What the task requires: What you return should be every line below, word for word, and none of the images.

Information shown:
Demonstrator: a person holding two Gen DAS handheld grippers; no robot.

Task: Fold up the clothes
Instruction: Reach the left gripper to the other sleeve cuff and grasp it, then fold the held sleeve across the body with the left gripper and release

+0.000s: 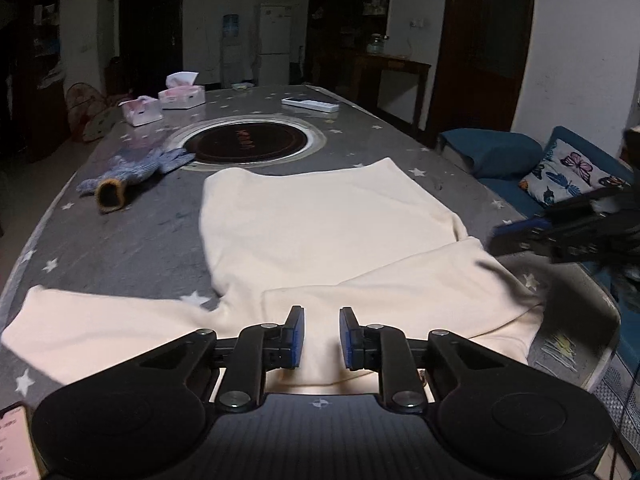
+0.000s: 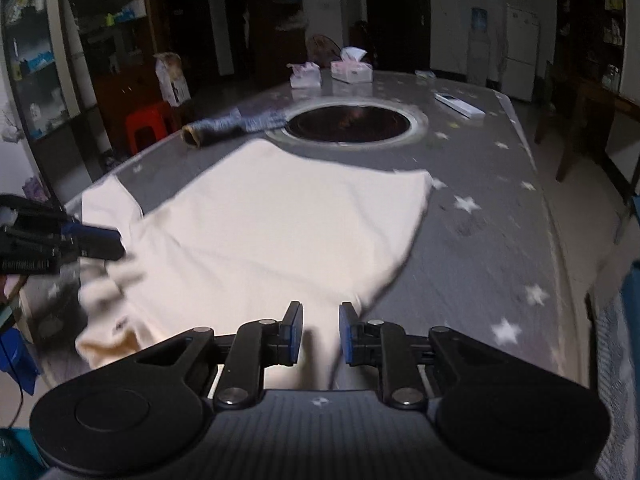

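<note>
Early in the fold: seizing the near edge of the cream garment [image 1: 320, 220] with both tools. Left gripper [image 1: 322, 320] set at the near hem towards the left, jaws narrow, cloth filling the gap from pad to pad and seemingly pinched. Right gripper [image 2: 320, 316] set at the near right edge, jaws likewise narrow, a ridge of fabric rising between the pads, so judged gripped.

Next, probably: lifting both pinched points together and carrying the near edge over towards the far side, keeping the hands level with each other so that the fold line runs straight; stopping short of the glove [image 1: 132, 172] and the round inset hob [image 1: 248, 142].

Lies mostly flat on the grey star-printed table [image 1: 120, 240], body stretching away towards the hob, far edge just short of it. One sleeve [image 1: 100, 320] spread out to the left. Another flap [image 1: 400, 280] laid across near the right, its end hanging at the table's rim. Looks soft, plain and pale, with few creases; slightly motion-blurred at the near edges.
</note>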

Reply to the task:
Demonstrator: a person holding two Gen DAS handheld grippers; no robot.

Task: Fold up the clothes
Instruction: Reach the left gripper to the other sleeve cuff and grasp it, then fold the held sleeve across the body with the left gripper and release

+0.000s: 
+0.000s: 

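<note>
Early in the fold: seizing the near edge of the cream garment [image 1: 320, 220] with both tools. Left gripper [image 1: 322, 320] set at the near hem towards the left, jaws narrow, cloth filling the gap from pad to pad and seemingly pinched. Right gripper [image 2: 320, 316] set at the near right edge, jaws likewise narrow, a ridge of fabric rising between the pads, so judged gripped.

Next, probably: lifting both pinched points together and carrying the near edge over towards the far side, keeping the hands level with each other so that the fold line runs straight; stopping short of the glove [image 1: 132, 172] and the round inset hob [image 1: 248, 142].

Lies mostly flat on the grey star-printed table [image 1: 120, 240], body stretching away towards the hob, far edge just short of it. One sleeve [image 1: 100, 320] spread out to the left. Another flap [image 1: 400, 280] laid across near the right, its end hanging at the table's rim. Looks soft, plain and pale, with few creases; slightly motion-blurred at the near edges.
</note>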

This completes the output for the exercise.